Five blocks away from the Arlington Meat Market was a grocery store owned by a man from Switzerland with perpetual red cheeks. He was from the French speaking part of Switzerland, so for my parents, that was close enough. It was as though he was one of them.

My parents did not go to his store often since all his products were imported, making them too expensive –– unless there was a special family occasion –– where a homemade lunch was required and my cousins, aunts and uncles were invited and French food was going to be served: authentic French peas, tripe, rillettes, brie, andouille, boudin, camembert, pâté –– all delicacies this Swiss man sold.

His narrow shop smelled like France to me, with its aroma of a wood burning fireplace and hay, just like my grandmother’s farmhouse in Brittany.
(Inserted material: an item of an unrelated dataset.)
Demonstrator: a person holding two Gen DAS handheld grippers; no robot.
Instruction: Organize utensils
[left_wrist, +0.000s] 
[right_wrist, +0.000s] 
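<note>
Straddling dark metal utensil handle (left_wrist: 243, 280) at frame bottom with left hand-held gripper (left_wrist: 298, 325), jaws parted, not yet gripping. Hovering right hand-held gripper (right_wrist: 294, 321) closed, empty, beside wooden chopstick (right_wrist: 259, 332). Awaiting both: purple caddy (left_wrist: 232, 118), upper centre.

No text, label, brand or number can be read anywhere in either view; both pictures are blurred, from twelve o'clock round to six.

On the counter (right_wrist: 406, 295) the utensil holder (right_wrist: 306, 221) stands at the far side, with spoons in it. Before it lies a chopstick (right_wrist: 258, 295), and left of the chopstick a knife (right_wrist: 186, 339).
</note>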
It had sawdusted, creaky dark floorboards and both sides of the store had high shelves with a rolling ladder. These shelves held French treasures: the purple Milkachocolate bars, the Haribo jelly candies, the Malabars, the nougats, the pastilles Valda, the LU butter biscuits, the crêpe dentelle cookies, sardines in tomato sauce, cornichons and strong mustards.

The Swiss man also sold escargots, which became the major food focus of my childhood. Those snails came packed in water, twenty four of them stuffed in a can no bigger than Starkist Tuna. I suffered the taunts of my fourth-grade classmates at Our Lady of Mount Carmel School for them. (“You eat what?? Escar-whats? Snails? Why? Don’t they taste like snot? Oh. My. God. You’re so gross.”) Once a year, starting with my ninth birthday, my father prepared those glorious gastropods by baking them in shallot butter, in their shells. And every time, my mouth was greeted with the same sensation: the strong scent of shallot filled my nostrils first as tart and sweet mixed on my tongue and then the shallot exploded divinely against the ridge of the snail. This was the most magnificent thing I had ever tasted.

And it all came from a can in a shop in Astoria, Queens, New York.

But of course, it was all much more than that. Those Astoria shops made my parents feel at home when they were far from theirs. They were already assimilating to life in America during those years, learning its language, watching its television programs, taking its subways to manual labor jobs, but they were not going to give up their food. They were not going to disappear. Those stores in Astoria provided my parents with the ingredients so they could continue to prepare their French cuisine, which they presented to me every day –– at every meal, as my heritage and, in turn –– my identity.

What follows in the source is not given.